Aux tonnes (G. Appeaux linaires)

C’est un fait : l’orthographe fout le camp. L’orthographe, et la grammaire, et le passé simple, pour ne rien dire de l’imparfait du subjonctif. Plus il est simple et rapide de corriger un texte – un ordinateur à deux balles, un coup de traitement de texte, efficace et peu coûteux – plus il est courant de nos jours de trouver des coquilles, des fautes d’accord, des barbarismes, des à-peu-près, bref, des erreurs, dans les journaux et les livres.
Pire, on réécrit les livres pour la jeunesse – le « Club des cinq »… –  qui utilisaient logiquement le passé simple – le temps du récit, au présent : c’est plus facile, encore qu’avec ces putains de verbes du 2ème et 3ème groupe ça soye pas de la tarte. Il faut se mettre  à leur niveau, ces chers petits. Nous-mêmes, de notre temps, devions probablement ne rien comprendre à ce que nous lisions : le passé simple, fi donc, quel obscur charabia.

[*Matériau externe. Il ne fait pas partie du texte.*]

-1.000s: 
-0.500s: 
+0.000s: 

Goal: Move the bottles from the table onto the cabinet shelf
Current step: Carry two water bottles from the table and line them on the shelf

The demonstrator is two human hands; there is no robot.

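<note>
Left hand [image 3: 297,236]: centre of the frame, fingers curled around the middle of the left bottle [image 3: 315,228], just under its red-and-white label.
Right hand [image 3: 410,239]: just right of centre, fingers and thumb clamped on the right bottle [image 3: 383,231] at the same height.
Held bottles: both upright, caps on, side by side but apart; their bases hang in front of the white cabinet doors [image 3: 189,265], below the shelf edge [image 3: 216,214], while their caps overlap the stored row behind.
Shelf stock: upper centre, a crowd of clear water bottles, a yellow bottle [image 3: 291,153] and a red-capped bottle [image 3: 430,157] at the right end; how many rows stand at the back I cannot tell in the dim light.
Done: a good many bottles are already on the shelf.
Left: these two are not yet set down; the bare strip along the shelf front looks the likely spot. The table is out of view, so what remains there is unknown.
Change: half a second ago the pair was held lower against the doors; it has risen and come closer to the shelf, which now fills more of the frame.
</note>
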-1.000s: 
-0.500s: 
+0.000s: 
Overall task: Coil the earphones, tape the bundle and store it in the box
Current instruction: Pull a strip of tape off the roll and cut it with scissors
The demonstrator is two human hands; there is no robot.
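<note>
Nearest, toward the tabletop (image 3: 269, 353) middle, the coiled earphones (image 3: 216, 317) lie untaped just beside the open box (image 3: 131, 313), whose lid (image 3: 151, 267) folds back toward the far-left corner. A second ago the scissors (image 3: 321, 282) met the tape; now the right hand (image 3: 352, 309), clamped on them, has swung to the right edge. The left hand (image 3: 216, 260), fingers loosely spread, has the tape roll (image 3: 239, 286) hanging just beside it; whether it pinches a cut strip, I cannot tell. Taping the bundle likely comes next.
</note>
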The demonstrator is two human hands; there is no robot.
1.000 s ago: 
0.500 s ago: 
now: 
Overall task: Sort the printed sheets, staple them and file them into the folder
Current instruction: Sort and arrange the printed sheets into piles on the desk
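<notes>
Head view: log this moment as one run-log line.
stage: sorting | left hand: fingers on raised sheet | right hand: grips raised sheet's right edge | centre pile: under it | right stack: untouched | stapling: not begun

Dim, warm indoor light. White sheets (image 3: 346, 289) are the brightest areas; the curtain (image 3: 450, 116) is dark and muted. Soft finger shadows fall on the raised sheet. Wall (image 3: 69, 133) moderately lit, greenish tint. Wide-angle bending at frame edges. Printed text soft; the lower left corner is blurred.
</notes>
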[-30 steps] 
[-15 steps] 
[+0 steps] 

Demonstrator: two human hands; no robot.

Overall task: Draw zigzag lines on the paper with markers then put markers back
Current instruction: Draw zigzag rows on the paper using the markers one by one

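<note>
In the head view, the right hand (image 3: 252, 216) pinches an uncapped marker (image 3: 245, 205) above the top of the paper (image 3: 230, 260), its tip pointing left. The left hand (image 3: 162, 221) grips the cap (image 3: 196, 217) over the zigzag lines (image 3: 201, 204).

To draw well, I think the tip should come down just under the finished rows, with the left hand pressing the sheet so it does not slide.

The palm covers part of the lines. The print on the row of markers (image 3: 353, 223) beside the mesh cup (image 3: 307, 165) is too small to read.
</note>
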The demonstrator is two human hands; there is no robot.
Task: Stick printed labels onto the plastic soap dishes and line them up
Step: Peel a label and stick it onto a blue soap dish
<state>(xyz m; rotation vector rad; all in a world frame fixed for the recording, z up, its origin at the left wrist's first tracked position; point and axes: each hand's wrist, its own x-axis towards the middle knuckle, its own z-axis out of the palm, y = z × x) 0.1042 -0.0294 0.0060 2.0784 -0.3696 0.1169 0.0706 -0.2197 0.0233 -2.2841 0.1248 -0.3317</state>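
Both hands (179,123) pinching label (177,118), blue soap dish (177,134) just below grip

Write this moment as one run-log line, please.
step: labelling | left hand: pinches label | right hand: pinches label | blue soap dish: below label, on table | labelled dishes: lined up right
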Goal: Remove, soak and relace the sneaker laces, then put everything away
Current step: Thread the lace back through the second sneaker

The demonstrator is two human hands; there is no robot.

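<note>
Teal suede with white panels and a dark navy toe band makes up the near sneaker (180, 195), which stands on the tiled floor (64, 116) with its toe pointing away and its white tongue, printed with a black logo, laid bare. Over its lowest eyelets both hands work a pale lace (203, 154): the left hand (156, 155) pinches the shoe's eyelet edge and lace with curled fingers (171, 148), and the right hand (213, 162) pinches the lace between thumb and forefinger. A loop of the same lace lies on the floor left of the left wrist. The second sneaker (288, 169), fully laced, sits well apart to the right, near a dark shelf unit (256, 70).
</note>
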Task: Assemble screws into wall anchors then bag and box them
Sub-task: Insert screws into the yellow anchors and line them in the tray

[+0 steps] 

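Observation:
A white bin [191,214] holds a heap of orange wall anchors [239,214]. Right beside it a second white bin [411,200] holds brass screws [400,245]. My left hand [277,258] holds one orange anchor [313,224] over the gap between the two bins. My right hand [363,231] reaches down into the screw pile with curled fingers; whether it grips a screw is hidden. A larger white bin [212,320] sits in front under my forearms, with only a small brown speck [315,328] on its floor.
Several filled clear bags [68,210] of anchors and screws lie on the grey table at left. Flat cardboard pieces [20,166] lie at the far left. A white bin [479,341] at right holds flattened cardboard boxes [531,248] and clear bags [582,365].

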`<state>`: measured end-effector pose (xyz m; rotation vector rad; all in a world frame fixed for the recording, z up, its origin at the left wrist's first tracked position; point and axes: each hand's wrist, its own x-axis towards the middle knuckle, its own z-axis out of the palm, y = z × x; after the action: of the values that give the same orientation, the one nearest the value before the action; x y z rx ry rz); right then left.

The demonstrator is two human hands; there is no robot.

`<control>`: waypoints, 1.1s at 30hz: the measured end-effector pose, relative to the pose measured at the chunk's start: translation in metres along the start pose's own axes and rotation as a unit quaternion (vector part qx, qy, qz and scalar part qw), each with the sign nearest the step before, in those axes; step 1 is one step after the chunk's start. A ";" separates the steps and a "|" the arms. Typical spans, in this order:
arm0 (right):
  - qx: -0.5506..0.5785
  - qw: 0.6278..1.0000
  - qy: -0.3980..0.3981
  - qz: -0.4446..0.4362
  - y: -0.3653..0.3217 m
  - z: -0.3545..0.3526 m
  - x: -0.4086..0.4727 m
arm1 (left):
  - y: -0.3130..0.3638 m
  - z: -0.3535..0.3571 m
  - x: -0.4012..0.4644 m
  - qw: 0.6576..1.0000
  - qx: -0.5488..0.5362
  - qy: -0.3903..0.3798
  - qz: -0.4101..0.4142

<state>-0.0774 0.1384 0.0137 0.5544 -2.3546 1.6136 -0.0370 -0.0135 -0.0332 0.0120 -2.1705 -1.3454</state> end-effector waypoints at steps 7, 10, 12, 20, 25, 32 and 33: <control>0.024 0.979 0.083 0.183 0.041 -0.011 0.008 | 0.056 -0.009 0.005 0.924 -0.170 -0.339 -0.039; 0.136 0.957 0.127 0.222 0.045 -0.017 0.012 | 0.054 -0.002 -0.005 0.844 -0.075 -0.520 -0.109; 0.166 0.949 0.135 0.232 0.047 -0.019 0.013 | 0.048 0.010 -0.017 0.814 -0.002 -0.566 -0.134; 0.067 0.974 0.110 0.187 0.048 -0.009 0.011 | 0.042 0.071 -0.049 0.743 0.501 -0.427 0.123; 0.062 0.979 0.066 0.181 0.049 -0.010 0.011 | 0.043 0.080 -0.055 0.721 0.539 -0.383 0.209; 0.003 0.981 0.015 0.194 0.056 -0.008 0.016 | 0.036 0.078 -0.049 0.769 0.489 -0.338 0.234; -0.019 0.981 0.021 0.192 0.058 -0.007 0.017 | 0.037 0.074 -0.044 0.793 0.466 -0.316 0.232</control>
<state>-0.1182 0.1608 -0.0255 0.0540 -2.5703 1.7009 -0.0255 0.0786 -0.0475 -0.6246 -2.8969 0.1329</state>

Bon, en matière de fautes d’orthographe, l’erreur est humaine, et personne n’est à l’abri d’une étourderie, même pas moi. Mais la relecture n’est pas pour les chiens, que je sache. Qu’on ne relise pas les quotidiens, ou à peine, ça peut à la rigueur se pardonner, le lendemain c’est oublié. Encore faudrait-il exiger des journaleux un niveau plus que moyen. Mais un livre, zut quoi ! un livre c’est pérenne, ça passe de main en main, c’est une balise.

Le « Que choisir » de ce mois-ci m’a fait hurler de rire, traitant de cette nouvelle tendance très moche des éditeurs à ne plus relire sérieusement leurs ouvrages (*). Il s’agit d’un opus de Stéphane Hessel, édité au Seuil en 2006, intitulé « Ô ma mémoire« . Dans ce texte que je n’ai pas lu, monsieur Hessel, l’indignateur professionnel, doit probablement citer des poèmes qui lui sont resté gravés en mémoire, justement, des vers qui nous parlent aussi, que nous avons aimés, que nous aimons  – tenez, Guillaume Apollinaire, « Automne » :

Dans le brouillard s’en vont un paysan cagneux
Et son bœuf lentement dans le brouillard d’automne
Qui cache les hameaux pauvres et vergogneux

Monsieur Hessel cite donc ce poème, et ça donne aux éditions du Seuil, 2006 :

Dans le brouillard s’en vont un paysan khagneux…

Non mais, rassurez-moi, ils l’ont fait exprès ? c’est de l’humour ?

Thibaire

(*) Si la relecture pouvait se sous-traiter en Chine, au Pakistan, en Malaisie, payée 3 Carambars et un coup de pied au derrière, alors évidemment, ça pourrait se faire. Mais que voulez-vous, on ne sait pas encore délocaliser ça.